Near the edge of Lake Bosten, a small group of locals was grilling fish over an open BBQ pit to sell to tourists. We took a group photo by the lake, and I felt rather sad that in the height of summer this region was currently so bereft of visitors to enjoy the lake. As the Canadian wine writer who lived in Beijing commented, it was rare to find such a lovely beach in China so empty. Most beaches are so crowded there is barely room to walk.

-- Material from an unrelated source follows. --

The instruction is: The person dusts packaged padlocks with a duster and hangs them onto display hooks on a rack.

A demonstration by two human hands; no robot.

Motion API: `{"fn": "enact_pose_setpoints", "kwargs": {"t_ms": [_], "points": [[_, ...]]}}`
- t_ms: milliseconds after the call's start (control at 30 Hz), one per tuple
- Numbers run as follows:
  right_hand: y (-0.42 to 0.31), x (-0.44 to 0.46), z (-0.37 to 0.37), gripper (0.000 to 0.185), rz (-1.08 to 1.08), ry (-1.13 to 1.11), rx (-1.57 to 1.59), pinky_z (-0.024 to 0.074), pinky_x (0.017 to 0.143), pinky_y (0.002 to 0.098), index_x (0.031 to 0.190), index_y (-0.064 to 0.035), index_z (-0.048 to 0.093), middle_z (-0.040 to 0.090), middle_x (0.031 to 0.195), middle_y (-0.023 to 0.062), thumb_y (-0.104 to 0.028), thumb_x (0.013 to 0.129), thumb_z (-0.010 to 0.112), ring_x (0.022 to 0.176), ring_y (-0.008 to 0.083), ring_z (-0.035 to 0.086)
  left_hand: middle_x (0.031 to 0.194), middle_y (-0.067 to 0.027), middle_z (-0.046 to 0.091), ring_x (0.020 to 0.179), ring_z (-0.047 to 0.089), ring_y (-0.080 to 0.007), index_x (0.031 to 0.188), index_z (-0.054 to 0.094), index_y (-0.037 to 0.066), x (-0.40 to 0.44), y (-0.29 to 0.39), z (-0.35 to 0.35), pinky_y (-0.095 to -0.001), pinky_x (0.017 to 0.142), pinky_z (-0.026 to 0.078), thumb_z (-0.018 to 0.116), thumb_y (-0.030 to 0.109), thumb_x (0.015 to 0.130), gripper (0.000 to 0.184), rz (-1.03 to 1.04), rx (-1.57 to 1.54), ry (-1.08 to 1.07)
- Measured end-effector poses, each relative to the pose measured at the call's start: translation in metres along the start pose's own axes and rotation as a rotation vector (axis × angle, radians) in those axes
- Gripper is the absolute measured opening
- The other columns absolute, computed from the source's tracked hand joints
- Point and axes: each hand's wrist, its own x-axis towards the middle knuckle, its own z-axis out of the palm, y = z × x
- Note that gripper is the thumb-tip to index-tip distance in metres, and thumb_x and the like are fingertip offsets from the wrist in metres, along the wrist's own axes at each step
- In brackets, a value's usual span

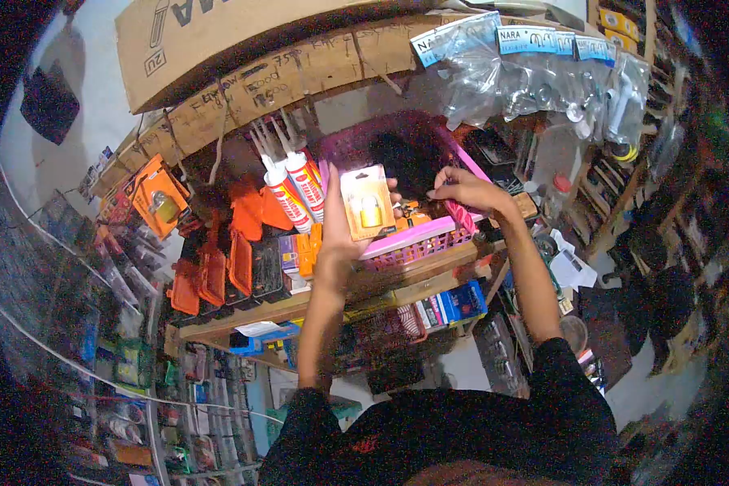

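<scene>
A packaged brass padlock on a pale card (368, 204) is upright in my left hand (342, 217), whose fingers wrap behind the pack. The pack is in front of the left part of a pink plastic basket (417, 243). Over the basket's right side is my right hand (468, 193), its fingers bent and close together near the rim; whether they hold anything is too small to tell. Orange and dark items (413, 217) lie inside the basket, and a pink-red item (460, 215) is under my right hand.
White-and-red sealant tubes (287, 194) stand left of the basket. Orange bins (239, 263) line the wooden shelf farther left. Clear NARA bags (535, 81) hang at the upper right, a large cardboard box (219, 40) is above, and blue boxes (463, 301) lie on the lower shelf.
</scene>
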Motion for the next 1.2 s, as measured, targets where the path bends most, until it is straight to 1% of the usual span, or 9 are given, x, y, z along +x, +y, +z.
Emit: {"fn": "enact_pose_setpoints", "kwargs": {"t_ms": [100,367,500,633,700,867,967,1033,1200], "points": [[-0.015,-0.005,0.004,0.026,0.08,0.026,-0.163,0.0429,0.068,0.025,0.089,-0.0044,0.054,0.056,0.079,0.001,-0.024,0.083,0.069,0.075,0.0129,0.056,0.1,-0.0186,0.063,0.082,0.065,-0.0302,0.125,0.048,0.001,-0.008,-0.008,-0.004,-0.045,0.069,0.056,0.027,0.067,0.09,0.077,0.106,-0.013,-0.069],[-0.024,-0.049,0.001,0.046,-0.108,0.217,0.152,0.0465,0.071,0.0246,0.128,-0.0077,0.045,0.058,0.082,0.0024,-0.002,0.085,0.06,0.076,0.0122,0.06,0.1,-0.0169,0.063,0.085,0.065,-0.0305,0.126,0.048,-0.003,-0.002,-0.006,-0.015,-0.0444,0.074,0.055,0.024,0.07,0.089,0.085,0.037,-0.138,-0.175],[-0.066,-0.111,0.035,0.068,-0.211,0.273,0.524,0.0487,0.064,0.0257,0.14,-0.0099,0.034,0.06,0.085,0.0086,-0.013,0.081,0.067,0.071,0.0131,0.059,0.102,-0.0175,0.064,0.087,0.065,-0.0307,0.125,0.049,-0.004,-0.001,-0.003,-0.021,-0.0455,0.075,0.054,0.024,0.07,0.089,0.086,-0.012,-0.157,-0.187],[-0.044,-0.158,0.064,0.08,-0.049,0.079,0.816,0.0494,0.057,0.0263,0.143,-0.0081,0.029,0.062,0.088,0.0154,-0.015,0.075,0.072,0.066,0.0181,0.062,0.086,-0.0108,0.067,0.074,0.067,-0.0256,0.1,0.062,0.006,0.002,-0.006,-0.032,-0.043,0.069,0.056,0.035,0.066,0.09,0.067,0.014,-0.307,-0.249],[-0.024,-0.17,0.082,0.075,0.044,0.053,0.731,0.049,0.059,0.0263,0.14,-0.009,0.032,0.061,0.087,0.0139,-0.005,0.075,0.068,0.063,0.0156,0.058,0.075,-0.0004,0.065,0.061,0.063,-0.0158,0.087,0.062,0.016,-0.006,-0.002,-0.007,-0.035,0.056,0.054,0.044,0.061,0.09,0.048,0.029,-0.199,0.124],[0.005,-0.188,0.114,0.055,0.009,0.258,0.692,0.0446,0.052,0.0242,0.135,-0.0118,0.035,0.055,0.073,0.0058,-0.007,0.085,0.059,0.052,0.0103,0.049,0.08,-0.0004,0.065,0.068,0.063,-0.0149,0.094,0.06,0.014,-0.007,-0.004,-0.021,-0.0339,0.062,0.054,0.041,0.06,0.091,0.05,0.022,-0.131,-0.056],[0.001,-0.198,0.119,0.048,0.095,0.36,0.595,0.0404,0.044,0.024,0.134,-0.0099,0.035,0.051,0.065,0.002,-0.013,0.091,0.055,0.047,0.0089,0.045,0.064,0.0024,0.058,0.053,0.056,-0.0139,0.081,0.059,0.018,-0.011,-0.002,0.008,-0.0316,0.05,0.048,0.043,0.064,0.088,0.05,0.08,-0.137,0.192],[0.003,-0.204,0.134,0.047,0.191,0.375,0.5,0.0384,0.039,0.0254,0.132,-0.003,0.04,0.053,0.064,0.0018,-0.023,0.093,0.057,0.045,0.0092,0.047,0.072,-0.0001,0.062,0.062,0.06,-0.018,0.089,0.061,0.014,-0.012,0.002,0.004,-0.0343,0.058,0.05,0.044,0.06,0.089,0.049,0.075,-0.146,0.207],[0.009,-0.212,0.158,0.043,0.313,0.239,0.392,0.0481,0.067,0.0264,0.126,0.0022,0.052,0.063,0.086,0.0054,-0.023,0.092,0.06,0.072,0.01,0.058,0.08,-0.0047,0.062,0.07,0.061,-0.0208,0.095,0.059,0.011,-0.005,-0.005,-0.028,-0.0352,0.064,0.051,0.043,0.052,0.09,0.044,0.224,-0.096,0.178]]}}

That evening jet-lag caught up with me, and I begged off going to another massive dinner banquet. Instead I sat in my room and watched the sunset over the tall snow-capped mountains and enjoyed 2 glasses of the 2006 Reserve Merlot from Aromatic Gardens. They had kindly left 6 bottles of local wines in our room to sample. As this was my favorite from the morning’s tasting, I opened it up – and it was even better. Perhaps it was the fact that I finally had time to relax after long hours of travel and discussion. Perhaps it was the setting sun, the peace and beauty of the region, the classical music playing on my MP3, and the local peach and airplane granola bar that I paired it with for dinner…... Afterwards I slept solidly for 10 hours, and was not in the least dismayed to discover the next morning from my colleagues that all I had missed the evening before at dinner was even more slugging back gambay toasts. Instead I had enjoyed some beautiful Chinese wine…and fell in love with this remote unspoiled region of Xinjiang.